Emlyn's about 5-6 miles from me I am in Tanglwst, it's quite hard to sell property here as I know a few who are trying to do it without success.


----------



## twiggy2 (13 August 2018)

Bold move then OP glad it has worked for you.
As for livestock on my home from work Saturday there was a cow on the road, someone was slowing traffic and calling the farmer so they were happy to deal with that a bit further on a stray sheep with some non English speaking g foreigners flapping about moving it up and down the road-test helps if you open a gate for it to go through! Ut that one away and off I headed.
On the day of one of the big local agricultural shows and on aur way to work last week, 2 loose sheep belonging to a known farmer put them way and carry on a bit further and about 25 lambs skipping about in a panic on the road, again belonging to another known farmer so we put those away. 
Another 2 mornings last week local sheep out, we got woken at just before 6am as they were on the road-nothing to do with us but chap I am staying with is a Shepherd! We spent an hour or more putting that lot away as the were all up and dowe the road, they have still not been fenced in but have stayed off the road.
It's great and so far I love it, only downside is the house is cold, very cold, it's 17degree outside and the fire is lit inside because it's freezing in here.
As for natwest I bank with them and what a bloody nightmare, I will be changing banks this week.
Shopping wise I only found once a week anyway so I have not found that too tough.


----------



## cremedemonthe (13 August 2018)

Here's where I used to live in Spencer Road in Caterham, see the White Transit on the right?
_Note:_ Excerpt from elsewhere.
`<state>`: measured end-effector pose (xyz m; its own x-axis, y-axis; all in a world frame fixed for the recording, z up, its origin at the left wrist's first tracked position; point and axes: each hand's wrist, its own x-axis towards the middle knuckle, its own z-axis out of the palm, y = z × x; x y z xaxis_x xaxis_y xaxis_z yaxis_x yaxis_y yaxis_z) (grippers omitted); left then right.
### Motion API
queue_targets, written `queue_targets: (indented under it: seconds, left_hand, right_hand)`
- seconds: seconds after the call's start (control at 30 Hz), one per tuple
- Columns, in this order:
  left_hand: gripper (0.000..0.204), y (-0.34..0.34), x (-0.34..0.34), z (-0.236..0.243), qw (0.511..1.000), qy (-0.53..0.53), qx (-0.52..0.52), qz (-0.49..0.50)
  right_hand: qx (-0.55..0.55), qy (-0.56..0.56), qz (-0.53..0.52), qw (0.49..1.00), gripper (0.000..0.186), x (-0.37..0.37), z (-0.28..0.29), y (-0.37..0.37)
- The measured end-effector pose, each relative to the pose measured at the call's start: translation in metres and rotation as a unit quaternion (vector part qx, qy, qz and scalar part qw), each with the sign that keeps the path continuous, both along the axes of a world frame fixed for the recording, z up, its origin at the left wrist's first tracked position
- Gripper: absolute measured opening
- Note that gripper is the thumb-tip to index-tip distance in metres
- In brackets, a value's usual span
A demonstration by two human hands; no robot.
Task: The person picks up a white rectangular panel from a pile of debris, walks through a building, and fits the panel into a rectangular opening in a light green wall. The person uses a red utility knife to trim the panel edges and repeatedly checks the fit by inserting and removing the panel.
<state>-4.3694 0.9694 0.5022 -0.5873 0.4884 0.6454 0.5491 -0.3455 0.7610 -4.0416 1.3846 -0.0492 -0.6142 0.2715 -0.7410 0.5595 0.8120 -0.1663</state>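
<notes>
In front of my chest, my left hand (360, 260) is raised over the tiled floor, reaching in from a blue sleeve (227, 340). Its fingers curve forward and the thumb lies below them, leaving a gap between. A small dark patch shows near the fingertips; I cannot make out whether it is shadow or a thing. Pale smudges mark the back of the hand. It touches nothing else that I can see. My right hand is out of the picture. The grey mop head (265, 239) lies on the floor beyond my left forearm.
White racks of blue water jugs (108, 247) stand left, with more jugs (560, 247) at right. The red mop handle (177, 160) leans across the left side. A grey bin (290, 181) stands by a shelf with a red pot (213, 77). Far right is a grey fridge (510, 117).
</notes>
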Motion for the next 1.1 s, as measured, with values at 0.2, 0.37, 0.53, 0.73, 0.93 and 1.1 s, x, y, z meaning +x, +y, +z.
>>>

That's my old house, now look at the next picture and you can see where I am now looking up my lane.





[/URL]






[/URL]

view out of my windows of where I am now and our stream in our woods when it's flowing!






[/URL]







[/URL]


----------



## twiggy2 (13 August 2018)

It's beautiful.
I have given up posting photos on here but my old place to my new place are even more of a change than yours


----------



## cremedemonthe (13 August 2018)

Would you want to go back to a town after seeing this?


----------



## cremedemonthe (13 August 2018)

twiggy2 said:



			It's beautiful.
I have given up posting photos on here but my old place to my new place are even more of a change than yours
		
Click to expand...

Would be nice to see them if you change your mind


----------



## twiggy2 (13 August 2018)

I just can't get my head round how to do it. If it has 4 legs then it's easy and most computer stuff I am fine with but on here photos have me stumped.


----------



## cremedemonthe (13 August 2018)

Will PM  you instructions


----------



## twiggy2 (13 August 2018)

Ok, thanks, make it simple or I shall be at a loss, not at all computer minded despite working on one for 14 yrs before coming to the Highlands.
May be a while as I really ought to get the dogs out for a blast.


----------



## DirectorFury (13 August 2018)

I'm glad you like it here so much Oz! 
I gave up with my ongoing battle with Carm council over bridlepaths and footpaths and moved my horse down to the Gower - it takes me up to an hour to get to her but there are actual clear bridlepaths and Swansea council addresses any ROW issues quickly. The less I say about Carm council the better; none of it is positive .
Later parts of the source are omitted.